I am feeling very cerulean right now. Allow me to explain. Over winter break, I sat down to share an amazing lunch of salad on a pizza with my dear friend, Sabrina. We were complaining about boys (oh… did you think that I was over ranting about them? I’m not. At all.) Sabrina described herself as a white crayon when it comes to men. When met with a quizzical look, she explained that in a box of 64 Crayola crayons, no one ever uses the white crayon for anything. Without missing a single beat, I responded with a tirade. It went something like this:
If Sabrina is a white crayon, I am the cerulean crayon. A lot of people use the cerulean crayon, but it’s only ever for one thing, and that is the sky. The sky is very often a part of the picture you are drawing. And when you want the sky, you always use cerulean. But cerulean is never the focus of the picture. The sky is always there, but it’s never what inspires anything. You look at the house. Or the tree. Or the happy family. Or the guy with the pitchfork. Or the lady with the umbrella and the huge ass. You don’t look at the sky. But it’s still there. And before long, that cerulean crayon gets smaller and smaller until it is a little nub. And the cerulean crayon is one of the first of the 64 to go. But when it’s gone, you still haven’t ever created something beautiful with cerulean. You have just used him at your convenience to supplement what you really care about.
I am cerulean. And I’m over it.
So. Moving forward, I am not going to be letting people use me to draw the sky in the background of what they are truly passionate about. Someone is going to draw a picture of the fucking sky itself, and until that dude comes along, the cerulean crayon has got a big ole chastity belt on him. Personally, I’ve always thought that cerulean was a rather pretty color.

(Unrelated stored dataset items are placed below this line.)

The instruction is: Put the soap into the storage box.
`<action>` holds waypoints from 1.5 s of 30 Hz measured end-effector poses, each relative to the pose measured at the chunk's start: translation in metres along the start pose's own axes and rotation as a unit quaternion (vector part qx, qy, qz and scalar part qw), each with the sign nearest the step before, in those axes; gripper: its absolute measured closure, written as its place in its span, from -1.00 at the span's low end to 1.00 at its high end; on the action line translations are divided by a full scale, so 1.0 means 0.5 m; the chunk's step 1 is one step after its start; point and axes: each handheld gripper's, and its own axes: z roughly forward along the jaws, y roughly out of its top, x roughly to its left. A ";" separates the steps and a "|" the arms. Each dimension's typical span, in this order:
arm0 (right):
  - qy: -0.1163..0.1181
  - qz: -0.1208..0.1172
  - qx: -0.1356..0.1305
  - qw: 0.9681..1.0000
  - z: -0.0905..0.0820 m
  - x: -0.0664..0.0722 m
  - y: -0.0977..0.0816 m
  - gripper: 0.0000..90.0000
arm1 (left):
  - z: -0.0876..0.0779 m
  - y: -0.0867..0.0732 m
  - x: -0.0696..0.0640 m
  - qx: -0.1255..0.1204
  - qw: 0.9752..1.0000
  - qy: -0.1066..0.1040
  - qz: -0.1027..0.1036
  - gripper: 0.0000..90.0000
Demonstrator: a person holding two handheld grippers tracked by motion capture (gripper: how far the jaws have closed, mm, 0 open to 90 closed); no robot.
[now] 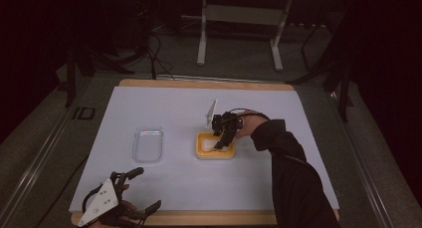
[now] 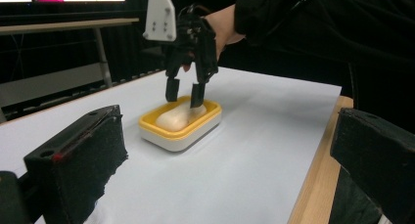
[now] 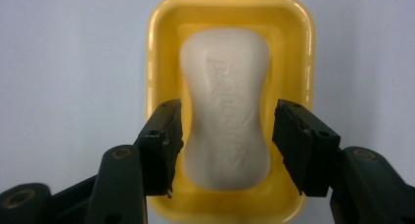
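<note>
— The white table sheet (image 1: 199, 183) is lying bright under a dark room, and I am taking the yellow soap dish (image 1: 215, 146) as my landmark. What are you seeing there?

— The bar of soap (image 3: 225, 111) is lying flat inside the dish. My right gripper (image 3: 225, 136) is hanging just above it, jaws straddling the bar's waist with a gap on each side, so nothing is being gripped. I am judging this as the release after placing.

— And the other hand?

— The left gripper (image 1: 137, 190) is idling well toward my side of the dish, jaws apart and empty. The clear lid (image 1: 148, 144) is sitting to the dish's left; next I am expecting to lift straight clear, then fetch that lid.
</note>
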 end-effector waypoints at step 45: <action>-0.166 0.349 -0.146 0.911 -0.101 0.127 -0.205 -0.71 | 0.006 -0.001 -0.004 0.010 1.000 -0.002 0.001 -1.00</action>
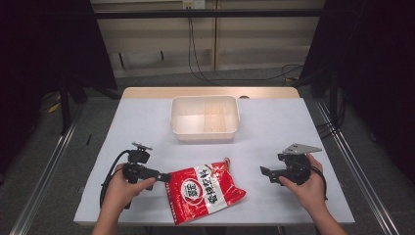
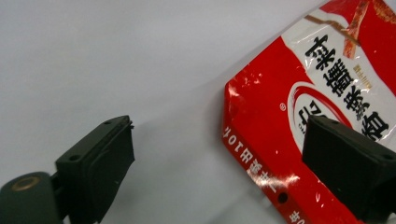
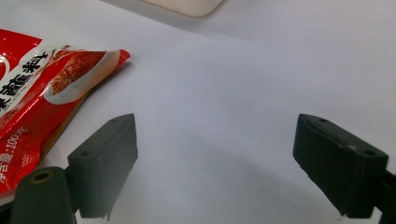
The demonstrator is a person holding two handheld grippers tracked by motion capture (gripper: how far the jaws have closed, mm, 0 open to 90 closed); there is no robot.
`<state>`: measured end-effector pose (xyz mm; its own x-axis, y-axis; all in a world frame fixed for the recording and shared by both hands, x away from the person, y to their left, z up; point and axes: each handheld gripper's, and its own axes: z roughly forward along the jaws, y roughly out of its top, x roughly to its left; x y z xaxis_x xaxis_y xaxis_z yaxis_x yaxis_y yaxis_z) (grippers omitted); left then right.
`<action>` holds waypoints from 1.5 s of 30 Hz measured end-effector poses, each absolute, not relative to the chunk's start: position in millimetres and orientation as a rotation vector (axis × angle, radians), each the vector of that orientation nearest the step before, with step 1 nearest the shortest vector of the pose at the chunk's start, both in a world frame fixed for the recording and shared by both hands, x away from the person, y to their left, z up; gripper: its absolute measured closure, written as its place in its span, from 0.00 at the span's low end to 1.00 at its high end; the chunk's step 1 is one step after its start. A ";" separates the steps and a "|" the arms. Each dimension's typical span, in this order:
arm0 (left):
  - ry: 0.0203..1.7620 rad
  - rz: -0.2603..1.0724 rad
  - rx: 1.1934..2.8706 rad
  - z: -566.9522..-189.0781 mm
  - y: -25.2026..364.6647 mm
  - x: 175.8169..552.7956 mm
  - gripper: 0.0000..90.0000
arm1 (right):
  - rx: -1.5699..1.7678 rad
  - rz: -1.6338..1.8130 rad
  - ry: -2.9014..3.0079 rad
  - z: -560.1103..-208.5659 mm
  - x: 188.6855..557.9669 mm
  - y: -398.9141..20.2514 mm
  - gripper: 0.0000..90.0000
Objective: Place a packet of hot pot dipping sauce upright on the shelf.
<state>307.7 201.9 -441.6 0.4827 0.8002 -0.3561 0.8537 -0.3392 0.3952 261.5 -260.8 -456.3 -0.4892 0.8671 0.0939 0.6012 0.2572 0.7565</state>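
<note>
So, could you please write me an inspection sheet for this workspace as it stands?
Surface: white table, flat and clean.
Job's things: red packet lying flat near the front edge; white bin behind it, nothing seen inside.
Clutter: nothing seen.
Grippers: left gripper open, jaw tips at the packet's left edge, not clamped; right gripper open, apart from the packet, over bare table.
Cables: black cable looping from the left gripper; more cables on the floor behind the table.
Surroundings: dark curtains at both sides, rails along the floor.
</note>
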 end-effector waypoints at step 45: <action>1.548 -0.329 1.990 -457.3 204.4 281.0 0.49 | 1.273 1.128 2.205 -451.4 280.9 -239.1 0.16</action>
<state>281.0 204.4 -457.3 0.2924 0.7973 -0.5280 0.9430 -0.1488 0.2976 280.9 -239.1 -451.4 -0.5323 0.8426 0.0820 0.5598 0.2777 0.7807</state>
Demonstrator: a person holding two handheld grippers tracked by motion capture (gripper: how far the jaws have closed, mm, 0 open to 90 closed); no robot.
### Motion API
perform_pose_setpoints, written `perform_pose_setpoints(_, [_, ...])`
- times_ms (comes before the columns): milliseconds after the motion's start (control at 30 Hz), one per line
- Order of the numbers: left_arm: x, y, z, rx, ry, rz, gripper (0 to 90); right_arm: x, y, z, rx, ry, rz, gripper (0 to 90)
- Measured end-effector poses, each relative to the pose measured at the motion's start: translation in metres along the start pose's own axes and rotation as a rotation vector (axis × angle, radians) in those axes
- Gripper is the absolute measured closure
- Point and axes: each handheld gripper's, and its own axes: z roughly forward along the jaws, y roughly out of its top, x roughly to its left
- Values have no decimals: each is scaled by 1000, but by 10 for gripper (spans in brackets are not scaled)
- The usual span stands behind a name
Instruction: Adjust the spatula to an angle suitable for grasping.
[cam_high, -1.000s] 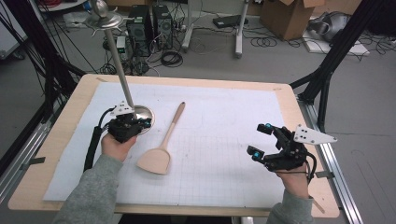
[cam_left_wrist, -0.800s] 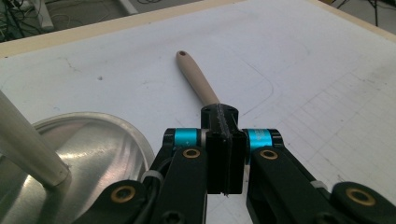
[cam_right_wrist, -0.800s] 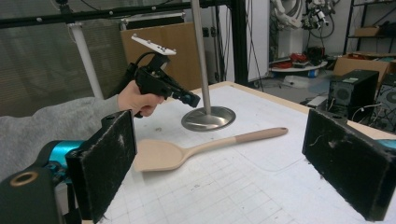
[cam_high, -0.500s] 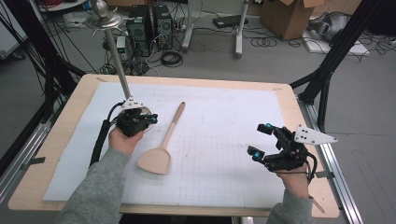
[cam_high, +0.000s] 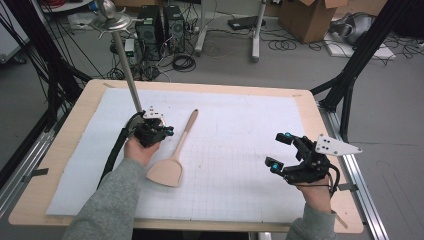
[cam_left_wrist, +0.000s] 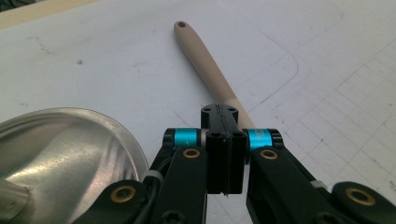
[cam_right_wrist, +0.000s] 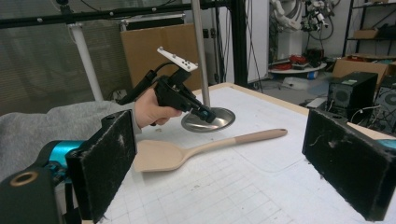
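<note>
A shallow steel bowl (cam_right_wrist: 208, 120) sits on the white mat (cam_high: 240, 150) toward the left edge of the desk (cam_high: 300, 95), with a metal rod (cam_high: 127, 75) rising from it and leaning toward the far left corner. In the left gripper view the part of the bowl's inside that shows is bare metal; the rest is hidden by your gripper.

Your left gripper (cam_high: 161, 132) hangs just above the bowl's rim, nose pointing toward the wooden spatula (cam_high: 175, 152). Its jaws are pressed together with nothing between them, as the left gripper view shows, where the spatula's handle runs away from just past the tips. Your left hand (cam_high: 140, 150) wraps the grip from behind, the grey sleeve (cam_high: 105, 205) coming in from the near edge, and the cable loops back along the forearm.

The spatula lies flat on the mat just right of the bowl, apart from it, blade toward the near edge and handle with its hanging hole pointing toward the far edge.

Your right gripper (cam_high: 280, 150) is held near the right edge of the desk, well apart from the spatula, raised off the mat and aimed leftward across the desk. Its jaws stand wide apart and empty, the grey plate jutting out to the right.
</note>
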Motion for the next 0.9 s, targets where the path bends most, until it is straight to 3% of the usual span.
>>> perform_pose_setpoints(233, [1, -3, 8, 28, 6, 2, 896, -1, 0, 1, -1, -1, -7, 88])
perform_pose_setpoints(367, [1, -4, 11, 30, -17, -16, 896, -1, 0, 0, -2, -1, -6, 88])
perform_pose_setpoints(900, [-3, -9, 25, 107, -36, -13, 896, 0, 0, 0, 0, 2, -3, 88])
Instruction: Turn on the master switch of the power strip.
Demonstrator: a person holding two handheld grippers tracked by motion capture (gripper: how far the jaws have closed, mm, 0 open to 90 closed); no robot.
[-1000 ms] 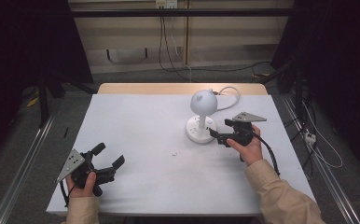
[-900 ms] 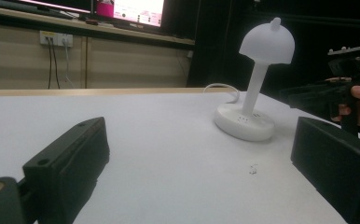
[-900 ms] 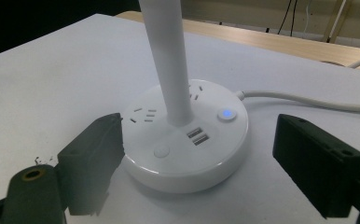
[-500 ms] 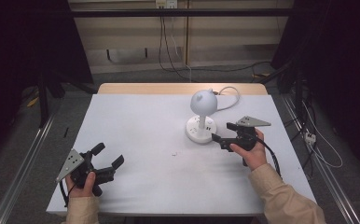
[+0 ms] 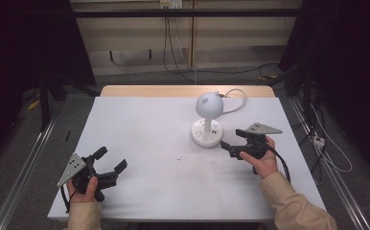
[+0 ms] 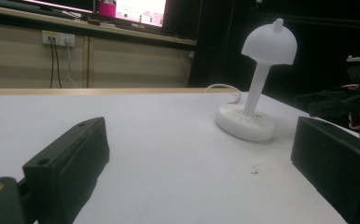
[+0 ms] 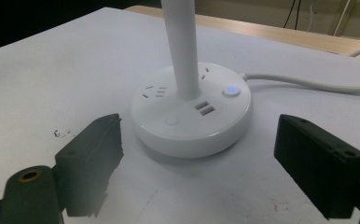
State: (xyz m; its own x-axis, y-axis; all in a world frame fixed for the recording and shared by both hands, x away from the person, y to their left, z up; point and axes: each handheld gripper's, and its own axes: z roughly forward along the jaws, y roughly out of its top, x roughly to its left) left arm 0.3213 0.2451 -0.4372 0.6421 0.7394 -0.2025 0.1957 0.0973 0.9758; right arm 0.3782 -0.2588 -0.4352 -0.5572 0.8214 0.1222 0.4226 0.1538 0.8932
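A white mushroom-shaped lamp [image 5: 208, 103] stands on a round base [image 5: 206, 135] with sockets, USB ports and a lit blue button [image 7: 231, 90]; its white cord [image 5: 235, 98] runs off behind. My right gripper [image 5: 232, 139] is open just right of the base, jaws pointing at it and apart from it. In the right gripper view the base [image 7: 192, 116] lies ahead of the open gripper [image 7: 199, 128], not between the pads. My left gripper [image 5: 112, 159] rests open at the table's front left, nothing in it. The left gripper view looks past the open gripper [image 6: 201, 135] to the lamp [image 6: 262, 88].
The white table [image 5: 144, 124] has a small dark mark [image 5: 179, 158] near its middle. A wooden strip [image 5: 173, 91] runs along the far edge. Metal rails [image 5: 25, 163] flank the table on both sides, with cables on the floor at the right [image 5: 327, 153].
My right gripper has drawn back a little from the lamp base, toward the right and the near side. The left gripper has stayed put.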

This may sound like an angry monologue, but I truly do mean to use it in a more uplifting way. I am ready to empower my own damn self and I am over the basic bitches who are letting that very pretty color go to waste.
Putting this out there in the open was inspired by another good friend, Aubrey, who I haven’t had a good conversation with in a while. But he told me what I needed to hear tonight.
So get at me, winter quarter. Get at me, boys. Get at me, Chicago. I am the cerulean crayon you never took the time to think about and I can draw the most beautiful fucking sky you have ever seen.